— Work required —
Output each entry that follows exactly. Images stay out.

— Recorded data —
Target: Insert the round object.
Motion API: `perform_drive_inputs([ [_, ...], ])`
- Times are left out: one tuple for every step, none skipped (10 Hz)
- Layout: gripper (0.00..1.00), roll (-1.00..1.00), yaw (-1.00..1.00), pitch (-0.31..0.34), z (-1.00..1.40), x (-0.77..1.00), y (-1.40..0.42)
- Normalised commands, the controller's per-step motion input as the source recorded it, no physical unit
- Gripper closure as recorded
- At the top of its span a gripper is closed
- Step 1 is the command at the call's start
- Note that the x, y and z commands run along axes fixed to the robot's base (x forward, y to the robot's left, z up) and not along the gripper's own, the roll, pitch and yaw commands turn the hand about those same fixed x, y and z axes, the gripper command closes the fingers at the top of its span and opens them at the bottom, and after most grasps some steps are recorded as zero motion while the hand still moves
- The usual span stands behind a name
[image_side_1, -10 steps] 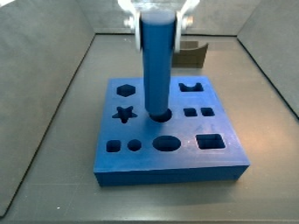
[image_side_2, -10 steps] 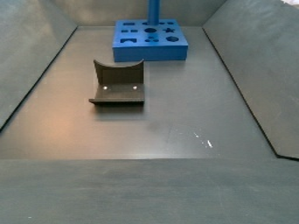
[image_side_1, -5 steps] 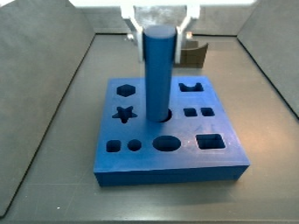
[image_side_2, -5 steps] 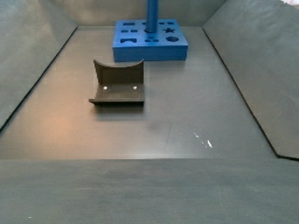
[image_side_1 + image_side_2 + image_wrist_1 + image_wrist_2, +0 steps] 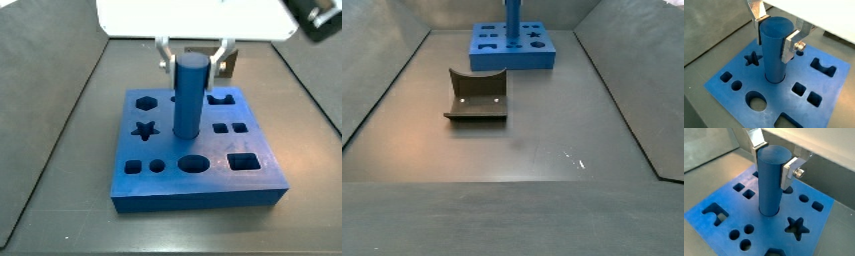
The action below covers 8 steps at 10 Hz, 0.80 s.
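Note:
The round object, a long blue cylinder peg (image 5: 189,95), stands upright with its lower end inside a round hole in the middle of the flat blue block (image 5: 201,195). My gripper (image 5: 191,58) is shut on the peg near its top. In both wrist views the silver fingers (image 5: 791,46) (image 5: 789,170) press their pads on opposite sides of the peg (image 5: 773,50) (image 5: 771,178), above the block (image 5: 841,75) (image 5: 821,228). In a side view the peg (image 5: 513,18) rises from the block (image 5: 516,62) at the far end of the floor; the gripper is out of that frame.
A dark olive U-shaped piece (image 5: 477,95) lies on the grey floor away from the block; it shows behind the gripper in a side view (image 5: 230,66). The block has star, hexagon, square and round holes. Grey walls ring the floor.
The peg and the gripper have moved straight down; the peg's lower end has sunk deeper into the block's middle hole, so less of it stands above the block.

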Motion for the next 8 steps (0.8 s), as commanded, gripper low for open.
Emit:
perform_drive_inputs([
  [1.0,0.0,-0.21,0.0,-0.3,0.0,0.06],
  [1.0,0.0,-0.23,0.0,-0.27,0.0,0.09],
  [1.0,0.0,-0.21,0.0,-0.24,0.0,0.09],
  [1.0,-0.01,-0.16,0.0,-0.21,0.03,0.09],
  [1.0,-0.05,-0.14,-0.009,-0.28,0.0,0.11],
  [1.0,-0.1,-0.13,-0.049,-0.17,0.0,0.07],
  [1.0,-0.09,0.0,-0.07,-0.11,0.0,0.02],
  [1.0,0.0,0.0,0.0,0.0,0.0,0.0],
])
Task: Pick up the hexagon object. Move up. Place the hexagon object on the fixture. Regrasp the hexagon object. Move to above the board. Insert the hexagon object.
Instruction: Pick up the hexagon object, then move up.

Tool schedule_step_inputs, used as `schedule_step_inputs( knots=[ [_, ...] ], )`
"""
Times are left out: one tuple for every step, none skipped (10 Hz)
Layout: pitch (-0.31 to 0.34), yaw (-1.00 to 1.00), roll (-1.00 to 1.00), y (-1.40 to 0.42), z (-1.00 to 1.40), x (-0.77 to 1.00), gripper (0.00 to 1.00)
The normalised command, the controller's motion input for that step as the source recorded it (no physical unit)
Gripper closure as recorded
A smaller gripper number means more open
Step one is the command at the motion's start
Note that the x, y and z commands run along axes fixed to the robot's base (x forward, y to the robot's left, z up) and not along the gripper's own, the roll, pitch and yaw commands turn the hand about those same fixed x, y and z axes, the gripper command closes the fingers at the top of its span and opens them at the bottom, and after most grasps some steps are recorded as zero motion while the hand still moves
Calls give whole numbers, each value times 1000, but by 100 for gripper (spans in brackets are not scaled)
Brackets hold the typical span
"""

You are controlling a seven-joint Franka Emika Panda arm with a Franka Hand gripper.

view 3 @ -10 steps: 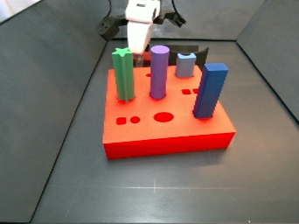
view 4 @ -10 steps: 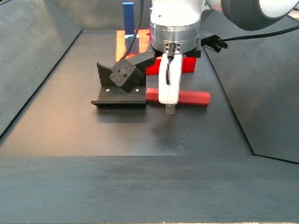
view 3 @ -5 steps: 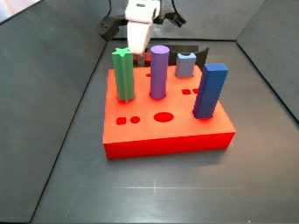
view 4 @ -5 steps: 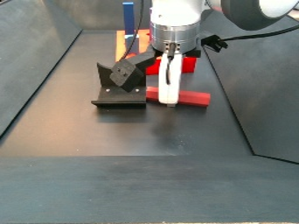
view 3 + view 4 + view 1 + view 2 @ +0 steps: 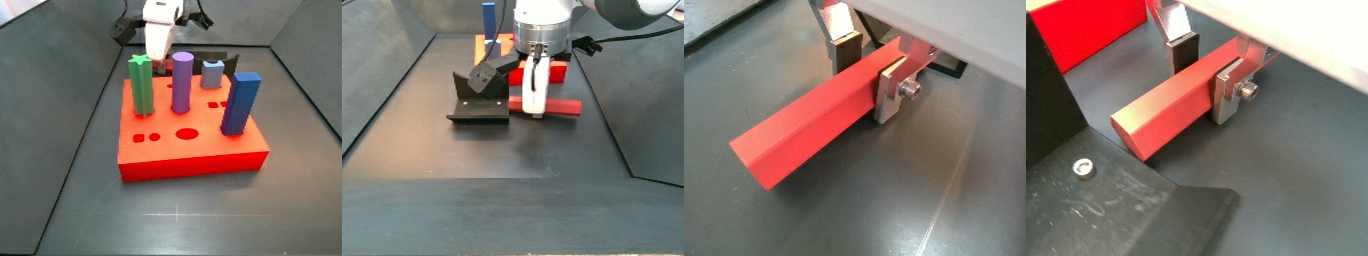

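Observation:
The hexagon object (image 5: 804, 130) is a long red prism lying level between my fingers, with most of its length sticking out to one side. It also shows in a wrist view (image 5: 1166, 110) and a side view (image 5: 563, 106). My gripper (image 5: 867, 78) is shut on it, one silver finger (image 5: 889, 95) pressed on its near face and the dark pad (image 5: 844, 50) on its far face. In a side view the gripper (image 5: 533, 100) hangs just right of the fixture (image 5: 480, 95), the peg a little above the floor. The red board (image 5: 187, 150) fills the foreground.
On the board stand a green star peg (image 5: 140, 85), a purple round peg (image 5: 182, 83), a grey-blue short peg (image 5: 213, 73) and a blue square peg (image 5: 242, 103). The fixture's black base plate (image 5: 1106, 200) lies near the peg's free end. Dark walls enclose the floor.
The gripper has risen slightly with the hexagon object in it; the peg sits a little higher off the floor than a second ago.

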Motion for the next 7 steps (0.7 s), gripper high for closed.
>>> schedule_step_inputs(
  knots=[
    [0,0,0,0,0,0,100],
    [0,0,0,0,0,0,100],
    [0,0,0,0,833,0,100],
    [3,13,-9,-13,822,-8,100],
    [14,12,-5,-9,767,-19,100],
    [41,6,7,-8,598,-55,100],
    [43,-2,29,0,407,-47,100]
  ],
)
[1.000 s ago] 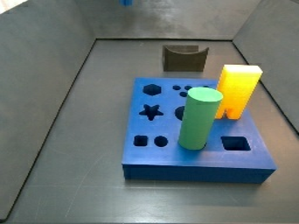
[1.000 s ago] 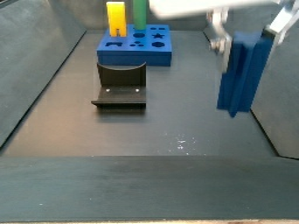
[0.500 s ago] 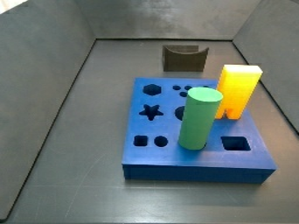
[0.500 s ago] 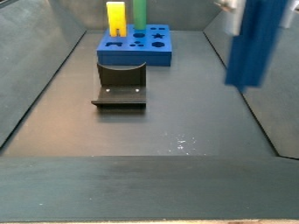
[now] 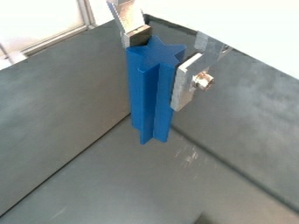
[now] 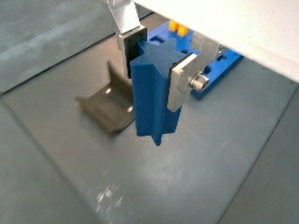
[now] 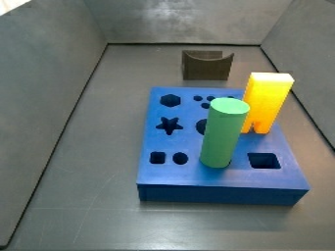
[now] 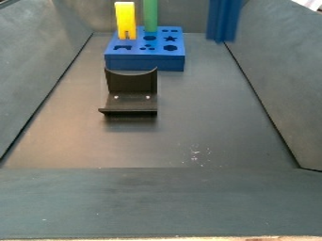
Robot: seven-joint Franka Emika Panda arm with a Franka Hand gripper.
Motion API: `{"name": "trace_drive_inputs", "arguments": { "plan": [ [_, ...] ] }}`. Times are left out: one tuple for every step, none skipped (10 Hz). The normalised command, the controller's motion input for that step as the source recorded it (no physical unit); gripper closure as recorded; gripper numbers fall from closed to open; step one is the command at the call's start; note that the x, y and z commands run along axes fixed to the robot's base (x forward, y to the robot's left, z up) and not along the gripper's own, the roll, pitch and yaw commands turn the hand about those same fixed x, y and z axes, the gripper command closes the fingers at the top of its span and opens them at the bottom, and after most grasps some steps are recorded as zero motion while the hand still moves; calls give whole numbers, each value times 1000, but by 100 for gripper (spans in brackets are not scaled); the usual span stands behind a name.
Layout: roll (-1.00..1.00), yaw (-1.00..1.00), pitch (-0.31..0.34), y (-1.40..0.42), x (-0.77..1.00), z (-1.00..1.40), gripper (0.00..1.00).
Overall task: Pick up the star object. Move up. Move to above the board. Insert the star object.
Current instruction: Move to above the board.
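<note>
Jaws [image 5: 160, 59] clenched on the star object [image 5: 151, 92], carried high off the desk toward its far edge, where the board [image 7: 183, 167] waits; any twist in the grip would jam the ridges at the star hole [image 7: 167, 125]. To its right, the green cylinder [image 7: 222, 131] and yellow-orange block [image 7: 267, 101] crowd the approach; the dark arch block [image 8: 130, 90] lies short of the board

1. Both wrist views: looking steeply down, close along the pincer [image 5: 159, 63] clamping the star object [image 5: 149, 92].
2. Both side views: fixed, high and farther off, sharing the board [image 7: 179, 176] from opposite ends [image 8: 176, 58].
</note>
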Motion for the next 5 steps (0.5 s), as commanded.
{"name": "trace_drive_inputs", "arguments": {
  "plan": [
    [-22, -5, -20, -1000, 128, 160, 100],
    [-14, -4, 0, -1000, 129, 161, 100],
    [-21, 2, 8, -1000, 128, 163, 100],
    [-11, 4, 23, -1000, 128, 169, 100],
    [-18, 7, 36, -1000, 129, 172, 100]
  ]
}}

— Answer box —
Target: Insert the round object.
Motion API: `perform_drive_inputs([ [_, ...], ])`
- Times are left out: one tuple for every step, none skipped (10 Hz)
- Layout: gripper (0.00..1.00), roll (-1.00..1.00), yaw (-1.00..1.00), pitch (-0.31..0.34), z (-1.00..1.40), x (-0.77..1.00), y (-1.40..0.42)
- Normalised commands, the controller's per-step motion input as the source recorded it, no physical unit
- Gripper closure as recorded
- At the top of its span a gripper is closed
- Step 1 is the command at the call's start
- Note that the x, y and z commands run along axes fixed to the robot's base (x forward, y to the robot's left, z up) and not along the gripper's own, the roll, pitch and yaw commands turn the hand about those same fixed x, y and z axes, the gripper command closes the fingers at the top of its span and opens them at the bottom, and after most grasps some steps are recorded as zero motion while the hand still moves
- The usual span stands behind a name
[image_side_1, -10 steps] 
[image_side_2, -10 steps] 
[image_side_1, -5 steps] 
[image_side_2, -5 steps] 
[image_side_1 + image_side_2 + image_wrist_1 + image_wrist_2, +0 steps] 
The action below covers 8 steps at 10 Hz, 0.80 s.
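Note:
The round object, a long blue cylinder peg (image 5: 189,95), stands upright with its lower end inside a round hole in the middle of the flat blue block (image 5: 201,195). My gripper (image 5: 191,58) is shut on the peg near its top. In both wrist views the silver fingers (image 5: 791,46) (image 5: 789,170) press their pads on opposite sides of the peg (image 5: 773,50) (image 5: 771,178), above the block (image 5: 841,75) (image 5: 821,228). In a side view the peg (image 5: 513,18) rises from the block (image 5: 516,62) at the far end of the floor; the gripper is out of that frame.
A dark olive U-shaped piece (image 5: 477,95) lies on the grey floor away from the block; it shows behind the gripper in a side view (image 5: 230,66). The block has star, hexagon, square and round holes. Grey walls ring the floor.
The peg and the gripper have moved straight down; the peg's lower end has sunk deeper into the block's middle hole, so less of it stands above the block.
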
Motion for the next 8 steps (0.8 s), as commanded, gripper low for open.
Emit:
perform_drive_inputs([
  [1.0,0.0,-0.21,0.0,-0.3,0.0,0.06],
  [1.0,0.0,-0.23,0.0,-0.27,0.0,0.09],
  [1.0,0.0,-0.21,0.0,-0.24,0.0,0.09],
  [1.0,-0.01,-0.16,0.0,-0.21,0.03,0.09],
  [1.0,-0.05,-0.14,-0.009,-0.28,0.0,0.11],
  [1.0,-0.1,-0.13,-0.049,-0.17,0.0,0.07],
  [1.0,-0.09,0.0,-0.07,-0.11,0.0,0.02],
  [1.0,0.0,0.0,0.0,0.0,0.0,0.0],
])
Task: Pick up the hexagon object. Move up. Place the hexagon object on the fixture. Regrasp the hexagon object. Move to above the board. Insert the hexagon object.
Instruction: Pick up the hexagon object, then move up.

Tool schedule_step_inputs, used as `schedule_step_inputs( knots=[ [_, ...] ], )`
"""
Times are left out: one tuple for every step, none skipped (10 Hz)
Layout: pitch (-0.31 to 0.34), yaw (-1.00 to 1.00), roll (-1.00 to 1.00), y (-1.40 to 0.42), z (-1.00 to 1.40), x (-0.77 to 1.00), gripper (0.00 to 1.00)
The normalised command, the controller's motion input for that step as the source recorded it (no physical unit)
Gripper closure as recorded
A smaller gripper number means more open
Step one is the command at the motion's start
Note that the x, y and z commands run along axes fixed to the robot's base (x forward, y to the robot's left, z up) and not along the gripper's own, the roll, pitch and yaw commands turn the hand about those same fixed x, y and z axes, the gripper command closes the fingers at the top of its span and opens them at the bottom, and after most grasps some steps are recorded as zero motion while the hand still moves
Calls give whole numbers, each value times 1000, but by 100 for gripper (spans in brackets are not scaled)
Brackets hold the typical span
"""

You are controlling a seven-joint Franka Emika Panda arm with a Franka Hand gripper.

view 3 @ -10 steps: 
view 4 @ -10 steps: 
view 3 @ -5 steps: 
view 4 @ -5 steps: 
view 3 + view 4 + view 1 + view 2 @ +0 steps: 

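Observation:
The hexagon object (image 5: 804, 130) is a long red prism lying level between my fingers, with most of its length sticking out to one side. It also shows in a wrist view (image 5: 1166, 110) and a side view (image 5: 563, 106). My gripper (image 5: 867, 78) is shut on it, one silver finger (image 5: 889, 95) pressed on its near face and the dark pad (image 5: 844, 50) on its far face. In a side view the gripper (image 5: 533, 100) hangs just right of the fixture (image 5: 480, 95), the peg a little above the floor. The red board (image 5: 187, 150) fills the foreground.
On the board stand a green star peg (image 5: 140, 85), a purple round peg (image 5: 182, 83), a grey-blue short peg (image 5: 213, 73) and a blue square peg (image 5: 242, 103). The fixture's black base plate (image 5: 1106, 200) lies near the peg's free end. Dark walls enclose the floor.
The gripper has risen slightly with the hexagon object in it; the peg sits a little higher off the floor than a second ago.
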
Motion for the next 7 steps (0.7 s), gripper high for closed.
>>> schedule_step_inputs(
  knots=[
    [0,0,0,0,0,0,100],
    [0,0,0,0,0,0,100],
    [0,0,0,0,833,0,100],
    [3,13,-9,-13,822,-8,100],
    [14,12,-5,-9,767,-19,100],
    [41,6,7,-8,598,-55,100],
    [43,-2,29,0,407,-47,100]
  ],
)
[1.000 s ago] 
[1.000 s ago] 
[0.500 s ago] 
[0.500 s ago] 
[now] 
[now] 
[now] 
[now] 
Robot: seven-joint Franka Emika Panda arm with a Franka Hand gripper.
Motion API: `{"name": "trace_drive_inputs", "arguments": { "plan": [ [_, ...] ] }}`. Times are left out: one tuple for every step, none skipped (10 Hz). The normalised command, the controller's motion input for that step as the source recorded it (no physical unit); gripper closure as recorded; gripper numbers fall from closed to open; step one is the command at the call's start; note that the x, y and z commands run along axes fixed to the robot's base (x forward, y to the robot's left, z up) and not along the gripper's own, the roll, pitch and yaw commands turn the hand about those same fixed x, y and z axes, the gripper command closes the fingers at the top of its span and opens them at the bottom, and after most grasps some steps are recorded as zero motion while the hand still moves; calls give whole numbers, each value times 1000, but by 100 for gripper (spans in brackets are not scaled); the usual span stands behind a name.
Layout: roll (-1.00..1.00), yaw (-1.00..1.00), pitch (-0.31..0.34), y (-1.40..0.42), x (-0.77..1.00), z (-1.00..1.40), gripper (0.00..1.00).
Overall task: Pick up the star object. Move up. Move to above the board. Insert the star object.
Current instruction: Move to above the board.
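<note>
Jaws [image 5: 160, 59] clenched on the star object [image 5: 151, 92], carried high off the desk toward its far edge, where the board [image 7: 183, 167] waits; any twist in the grip would jam the ridges at the star hole [image 7: 167, 125]. To its right, the green cylinder [image 7: 222, 131] and yellow-orange block [image 7: 267, 101] crowd the approach; the dark arch block [image 8: 130, 90] lies short of the board

1. Both wrist views: looking steeply down, close along the pincer [image 5: 159, 63] clamping the star object [image 5: 149, 92].
2. Both side views: fixed, high and farther off, sharing the board [image 7: 179, 176] from opposite ends [image 8: 176, 58].
</note>
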Motion for the next 5 steps (0.5 s), as commanded.
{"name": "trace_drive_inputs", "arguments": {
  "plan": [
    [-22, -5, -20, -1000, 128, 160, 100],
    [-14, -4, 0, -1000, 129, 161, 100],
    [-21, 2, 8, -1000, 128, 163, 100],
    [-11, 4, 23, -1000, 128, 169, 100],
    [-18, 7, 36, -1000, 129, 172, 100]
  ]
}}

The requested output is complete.